## Exercise description
Starting with the line that contains "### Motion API" and stopping after the line that contains "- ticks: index", copy the entries below exactly. Include nothing else.
(Extracted data Opens)
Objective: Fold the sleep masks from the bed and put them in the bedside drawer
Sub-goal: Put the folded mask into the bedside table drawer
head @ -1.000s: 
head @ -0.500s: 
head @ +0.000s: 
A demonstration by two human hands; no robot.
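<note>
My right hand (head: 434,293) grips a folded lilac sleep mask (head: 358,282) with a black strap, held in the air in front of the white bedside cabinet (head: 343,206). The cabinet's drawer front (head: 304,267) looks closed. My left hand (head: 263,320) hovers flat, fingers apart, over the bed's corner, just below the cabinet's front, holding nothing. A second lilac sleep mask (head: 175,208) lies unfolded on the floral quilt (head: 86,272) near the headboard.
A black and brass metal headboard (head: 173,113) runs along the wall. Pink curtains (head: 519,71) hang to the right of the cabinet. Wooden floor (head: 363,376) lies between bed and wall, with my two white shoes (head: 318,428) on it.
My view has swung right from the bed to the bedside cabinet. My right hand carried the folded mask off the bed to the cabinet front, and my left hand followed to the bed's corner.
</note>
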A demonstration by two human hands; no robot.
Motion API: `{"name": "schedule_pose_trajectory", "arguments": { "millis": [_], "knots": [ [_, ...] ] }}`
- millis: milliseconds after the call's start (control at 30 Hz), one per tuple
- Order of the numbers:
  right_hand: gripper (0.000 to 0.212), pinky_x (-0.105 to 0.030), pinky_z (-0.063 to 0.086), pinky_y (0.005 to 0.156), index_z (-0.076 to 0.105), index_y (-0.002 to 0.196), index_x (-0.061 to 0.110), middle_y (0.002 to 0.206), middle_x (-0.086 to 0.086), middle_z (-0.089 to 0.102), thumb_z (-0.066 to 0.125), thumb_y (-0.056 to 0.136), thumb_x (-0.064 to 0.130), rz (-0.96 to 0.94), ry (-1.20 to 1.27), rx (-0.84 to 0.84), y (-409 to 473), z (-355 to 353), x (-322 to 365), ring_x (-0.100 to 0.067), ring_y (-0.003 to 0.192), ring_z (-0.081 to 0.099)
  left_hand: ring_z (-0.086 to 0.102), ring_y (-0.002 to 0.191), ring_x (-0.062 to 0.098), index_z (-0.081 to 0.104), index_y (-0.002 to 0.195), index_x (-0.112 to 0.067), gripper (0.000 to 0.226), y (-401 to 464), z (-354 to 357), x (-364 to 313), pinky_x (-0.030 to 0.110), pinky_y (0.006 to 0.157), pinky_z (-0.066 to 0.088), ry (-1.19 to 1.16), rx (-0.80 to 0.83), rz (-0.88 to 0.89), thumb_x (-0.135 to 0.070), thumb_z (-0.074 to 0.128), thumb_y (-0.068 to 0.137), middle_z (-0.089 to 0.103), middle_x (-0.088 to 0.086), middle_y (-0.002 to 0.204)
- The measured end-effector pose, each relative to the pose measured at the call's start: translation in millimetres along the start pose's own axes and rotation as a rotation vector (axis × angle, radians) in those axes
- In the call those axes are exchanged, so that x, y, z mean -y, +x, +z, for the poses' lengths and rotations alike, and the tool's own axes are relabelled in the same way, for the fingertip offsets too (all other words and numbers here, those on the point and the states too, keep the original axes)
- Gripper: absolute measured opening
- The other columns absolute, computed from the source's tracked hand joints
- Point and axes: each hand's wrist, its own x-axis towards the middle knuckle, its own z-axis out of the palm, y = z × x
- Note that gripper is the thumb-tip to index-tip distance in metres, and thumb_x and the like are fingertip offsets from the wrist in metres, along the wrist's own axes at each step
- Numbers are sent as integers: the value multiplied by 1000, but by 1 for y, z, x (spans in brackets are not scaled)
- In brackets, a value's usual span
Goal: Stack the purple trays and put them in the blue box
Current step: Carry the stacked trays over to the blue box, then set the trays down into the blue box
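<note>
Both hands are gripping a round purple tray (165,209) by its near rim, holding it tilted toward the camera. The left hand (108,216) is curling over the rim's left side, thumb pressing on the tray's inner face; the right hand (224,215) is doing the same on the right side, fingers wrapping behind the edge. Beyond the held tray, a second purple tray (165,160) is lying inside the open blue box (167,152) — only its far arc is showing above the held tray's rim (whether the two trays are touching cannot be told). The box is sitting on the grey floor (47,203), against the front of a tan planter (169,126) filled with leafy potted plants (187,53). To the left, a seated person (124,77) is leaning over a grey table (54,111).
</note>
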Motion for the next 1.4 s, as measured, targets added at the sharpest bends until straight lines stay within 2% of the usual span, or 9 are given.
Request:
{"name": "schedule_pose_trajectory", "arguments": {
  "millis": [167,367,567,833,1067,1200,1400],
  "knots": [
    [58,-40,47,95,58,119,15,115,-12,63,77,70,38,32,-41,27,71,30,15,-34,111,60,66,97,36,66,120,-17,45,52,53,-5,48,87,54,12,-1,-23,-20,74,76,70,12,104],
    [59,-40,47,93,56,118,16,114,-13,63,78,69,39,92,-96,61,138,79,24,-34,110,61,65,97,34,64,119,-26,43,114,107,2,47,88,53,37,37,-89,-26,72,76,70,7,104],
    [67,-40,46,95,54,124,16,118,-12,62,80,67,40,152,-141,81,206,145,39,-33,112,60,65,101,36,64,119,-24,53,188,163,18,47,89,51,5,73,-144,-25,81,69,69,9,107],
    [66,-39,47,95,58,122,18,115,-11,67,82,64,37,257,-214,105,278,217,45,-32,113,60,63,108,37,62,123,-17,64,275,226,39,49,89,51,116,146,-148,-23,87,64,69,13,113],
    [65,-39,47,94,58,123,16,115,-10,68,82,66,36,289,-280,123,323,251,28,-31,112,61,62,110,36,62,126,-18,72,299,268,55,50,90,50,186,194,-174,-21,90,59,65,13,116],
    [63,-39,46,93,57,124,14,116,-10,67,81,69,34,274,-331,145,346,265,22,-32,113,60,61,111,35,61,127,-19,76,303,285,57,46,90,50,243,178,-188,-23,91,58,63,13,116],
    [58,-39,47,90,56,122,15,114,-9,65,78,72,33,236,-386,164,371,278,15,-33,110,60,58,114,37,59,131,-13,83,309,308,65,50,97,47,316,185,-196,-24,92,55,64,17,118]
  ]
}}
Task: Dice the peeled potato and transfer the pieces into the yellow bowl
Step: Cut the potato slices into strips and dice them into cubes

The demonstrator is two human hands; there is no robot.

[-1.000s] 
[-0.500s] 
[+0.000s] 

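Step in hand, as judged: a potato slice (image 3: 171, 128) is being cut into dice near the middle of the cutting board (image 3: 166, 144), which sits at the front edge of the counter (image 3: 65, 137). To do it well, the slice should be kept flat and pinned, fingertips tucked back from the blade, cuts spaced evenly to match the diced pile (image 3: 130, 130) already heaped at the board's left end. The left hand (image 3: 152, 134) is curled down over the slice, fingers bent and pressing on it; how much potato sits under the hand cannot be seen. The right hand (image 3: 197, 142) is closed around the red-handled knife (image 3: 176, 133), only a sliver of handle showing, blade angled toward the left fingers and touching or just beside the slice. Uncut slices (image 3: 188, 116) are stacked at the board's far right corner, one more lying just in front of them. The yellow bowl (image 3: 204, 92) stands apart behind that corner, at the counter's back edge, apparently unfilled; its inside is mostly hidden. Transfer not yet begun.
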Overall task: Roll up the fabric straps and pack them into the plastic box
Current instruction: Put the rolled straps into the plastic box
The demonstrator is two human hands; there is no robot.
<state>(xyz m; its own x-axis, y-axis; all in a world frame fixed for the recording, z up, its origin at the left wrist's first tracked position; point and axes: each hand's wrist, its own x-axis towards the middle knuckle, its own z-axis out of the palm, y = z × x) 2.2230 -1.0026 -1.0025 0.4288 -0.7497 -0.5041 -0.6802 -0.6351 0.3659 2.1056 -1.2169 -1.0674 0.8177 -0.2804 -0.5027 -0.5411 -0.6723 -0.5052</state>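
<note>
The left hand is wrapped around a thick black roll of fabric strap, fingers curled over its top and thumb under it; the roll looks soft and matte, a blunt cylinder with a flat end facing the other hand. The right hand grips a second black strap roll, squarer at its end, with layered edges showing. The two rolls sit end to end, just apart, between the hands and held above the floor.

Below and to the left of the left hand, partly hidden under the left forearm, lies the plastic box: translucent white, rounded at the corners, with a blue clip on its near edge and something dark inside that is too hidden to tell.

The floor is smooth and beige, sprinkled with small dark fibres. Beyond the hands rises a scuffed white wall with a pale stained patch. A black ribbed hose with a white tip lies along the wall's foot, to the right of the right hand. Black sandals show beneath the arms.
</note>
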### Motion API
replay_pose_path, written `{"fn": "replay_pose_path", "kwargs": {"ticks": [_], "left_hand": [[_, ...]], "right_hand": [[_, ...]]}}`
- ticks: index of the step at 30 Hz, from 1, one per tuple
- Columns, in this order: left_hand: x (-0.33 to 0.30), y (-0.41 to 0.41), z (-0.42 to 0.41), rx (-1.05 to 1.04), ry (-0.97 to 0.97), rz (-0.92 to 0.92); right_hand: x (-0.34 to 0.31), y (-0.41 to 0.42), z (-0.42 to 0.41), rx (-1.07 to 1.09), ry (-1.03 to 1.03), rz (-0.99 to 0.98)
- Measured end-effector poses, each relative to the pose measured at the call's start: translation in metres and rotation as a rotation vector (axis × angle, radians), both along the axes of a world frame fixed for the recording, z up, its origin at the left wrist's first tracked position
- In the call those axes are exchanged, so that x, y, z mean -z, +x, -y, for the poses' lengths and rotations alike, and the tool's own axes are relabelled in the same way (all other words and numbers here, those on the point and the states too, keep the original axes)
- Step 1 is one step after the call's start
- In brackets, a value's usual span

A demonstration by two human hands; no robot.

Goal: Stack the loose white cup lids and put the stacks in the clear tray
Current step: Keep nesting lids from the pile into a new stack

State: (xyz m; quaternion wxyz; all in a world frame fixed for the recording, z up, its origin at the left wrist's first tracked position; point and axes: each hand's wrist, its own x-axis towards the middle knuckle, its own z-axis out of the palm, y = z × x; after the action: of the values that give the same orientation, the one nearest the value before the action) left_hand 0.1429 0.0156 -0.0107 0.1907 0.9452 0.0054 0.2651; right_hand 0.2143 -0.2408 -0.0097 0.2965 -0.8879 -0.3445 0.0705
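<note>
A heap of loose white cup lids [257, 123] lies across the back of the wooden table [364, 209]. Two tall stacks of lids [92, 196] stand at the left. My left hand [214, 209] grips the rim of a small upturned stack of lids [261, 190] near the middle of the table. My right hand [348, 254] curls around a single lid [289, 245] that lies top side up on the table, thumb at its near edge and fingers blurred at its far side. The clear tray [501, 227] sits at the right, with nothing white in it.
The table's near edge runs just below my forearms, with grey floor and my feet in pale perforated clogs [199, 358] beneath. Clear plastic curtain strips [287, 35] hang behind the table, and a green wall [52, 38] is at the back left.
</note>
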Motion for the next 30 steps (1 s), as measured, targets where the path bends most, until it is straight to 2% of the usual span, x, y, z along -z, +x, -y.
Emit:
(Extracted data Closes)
## Exercise result
### Motion API
replay_pose_path, written `{"fn": "replay_pose_path", "kwargs": {"ticks": [_], "left_hand": [[_, ...]], "right_hand": [[_, ...]]}}`
- ticks: index of the step at 30 Hz, from 1, one per tuple

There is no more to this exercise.